TASK INPUTS ->

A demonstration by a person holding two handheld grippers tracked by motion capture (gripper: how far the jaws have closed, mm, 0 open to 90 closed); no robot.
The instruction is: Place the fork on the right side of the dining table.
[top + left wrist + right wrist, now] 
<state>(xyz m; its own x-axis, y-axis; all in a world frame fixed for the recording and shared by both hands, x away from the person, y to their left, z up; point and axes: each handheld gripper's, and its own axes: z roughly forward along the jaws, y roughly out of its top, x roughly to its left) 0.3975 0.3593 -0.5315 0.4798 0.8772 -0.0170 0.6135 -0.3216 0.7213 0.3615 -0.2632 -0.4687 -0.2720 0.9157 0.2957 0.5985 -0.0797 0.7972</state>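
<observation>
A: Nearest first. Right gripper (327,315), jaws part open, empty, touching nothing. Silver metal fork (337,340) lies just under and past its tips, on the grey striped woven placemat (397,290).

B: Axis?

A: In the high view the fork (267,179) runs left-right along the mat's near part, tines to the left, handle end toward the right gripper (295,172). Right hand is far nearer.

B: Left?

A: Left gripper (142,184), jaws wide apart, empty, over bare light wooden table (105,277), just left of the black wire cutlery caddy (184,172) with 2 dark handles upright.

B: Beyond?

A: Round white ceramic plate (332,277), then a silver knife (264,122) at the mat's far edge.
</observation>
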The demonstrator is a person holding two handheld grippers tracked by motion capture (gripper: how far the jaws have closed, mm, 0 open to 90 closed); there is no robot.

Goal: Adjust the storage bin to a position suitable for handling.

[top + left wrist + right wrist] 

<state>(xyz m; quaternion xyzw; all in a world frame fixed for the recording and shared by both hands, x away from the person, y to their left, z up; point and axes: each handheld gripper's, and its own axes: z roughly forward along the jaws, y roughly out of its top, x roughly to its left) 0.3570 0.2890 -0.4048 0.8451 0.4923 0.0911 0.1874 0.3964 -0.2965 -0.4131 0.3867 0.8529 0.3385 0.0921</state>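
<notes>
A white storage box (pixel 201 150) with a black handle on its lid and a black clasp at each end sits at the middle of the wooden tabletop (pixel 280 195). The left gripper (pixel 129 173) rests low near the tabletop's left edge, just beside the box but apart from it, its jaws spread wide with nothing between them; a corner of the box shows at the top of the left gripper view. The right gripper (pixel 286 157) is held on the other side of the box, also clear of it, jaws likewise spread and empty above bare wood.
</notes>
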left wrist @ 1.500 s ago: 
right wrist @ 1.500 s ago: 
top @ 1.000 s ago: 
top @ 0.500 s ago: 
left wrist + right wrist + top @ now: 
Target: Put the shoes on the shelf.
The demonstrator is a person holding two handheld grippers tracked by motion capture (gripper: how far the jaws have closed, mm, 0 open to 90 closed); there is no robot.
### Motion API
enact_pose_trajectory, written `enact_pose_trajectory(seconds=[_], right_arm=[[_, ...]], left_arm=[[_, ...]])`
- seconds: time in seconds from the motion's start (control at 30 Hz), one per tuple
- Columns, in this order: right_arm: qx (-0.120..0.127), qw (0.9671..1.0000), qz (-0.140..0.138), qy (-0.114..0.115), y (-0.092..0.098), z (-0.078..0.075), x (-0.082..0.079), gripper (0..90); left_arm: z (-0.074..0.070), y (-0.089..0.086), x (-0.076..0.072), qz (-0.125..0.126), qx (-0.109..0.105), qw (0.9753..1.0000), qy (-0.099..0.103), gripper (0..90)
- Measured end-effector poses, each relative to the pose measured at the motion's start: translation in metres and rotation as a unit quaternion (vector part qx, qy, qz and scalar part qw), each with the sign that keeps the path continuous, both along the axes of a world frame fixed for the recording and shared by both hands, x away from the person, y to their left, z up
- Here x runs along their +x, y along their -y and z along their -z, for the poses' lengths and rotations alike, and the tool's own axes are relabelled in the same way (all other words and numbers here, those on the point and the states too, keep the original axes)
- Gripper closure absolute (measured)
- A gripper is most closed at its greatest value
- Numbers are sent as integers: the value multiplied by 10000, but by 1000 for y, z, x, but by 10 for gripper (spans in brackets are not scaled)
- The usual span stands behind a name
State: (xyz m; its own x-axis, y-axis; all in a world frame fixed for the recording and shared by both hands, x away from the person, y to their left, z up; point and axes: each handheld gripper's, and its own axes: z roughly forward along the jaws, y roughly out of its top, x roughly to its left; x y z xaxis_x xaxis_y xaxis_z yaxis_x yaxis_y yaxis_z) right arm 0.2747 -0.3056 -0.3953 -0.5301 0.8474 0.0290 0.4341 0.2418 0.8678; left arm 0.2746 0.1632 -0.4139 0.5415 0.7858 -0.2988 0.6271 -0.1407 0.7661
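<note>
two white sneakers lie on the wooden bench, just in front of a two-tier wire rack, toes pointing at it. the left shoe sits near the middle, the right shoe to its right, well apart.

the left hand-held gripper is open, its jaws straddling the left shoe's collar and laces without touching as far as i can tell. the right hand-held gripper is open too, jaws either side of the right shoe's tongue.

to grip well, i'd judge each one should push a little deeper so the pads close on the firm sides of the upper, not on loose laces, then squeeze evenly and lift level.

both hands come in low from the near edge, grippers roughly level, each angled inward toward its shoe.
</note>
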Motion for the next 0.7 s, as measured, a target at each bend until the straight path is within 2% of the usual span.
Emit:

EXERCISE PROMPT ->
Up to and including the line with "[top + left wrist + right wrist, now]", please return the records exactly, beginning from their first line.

TASK RESPONSE ->
A demonstration by a person holding two handheld grippers tracked by motion capture (gripper: how far the jaws have closed, mm, 0 open to 90 closed); no robot.
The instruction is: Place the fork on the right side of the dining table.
[top + left wrist + right wrist, now] 

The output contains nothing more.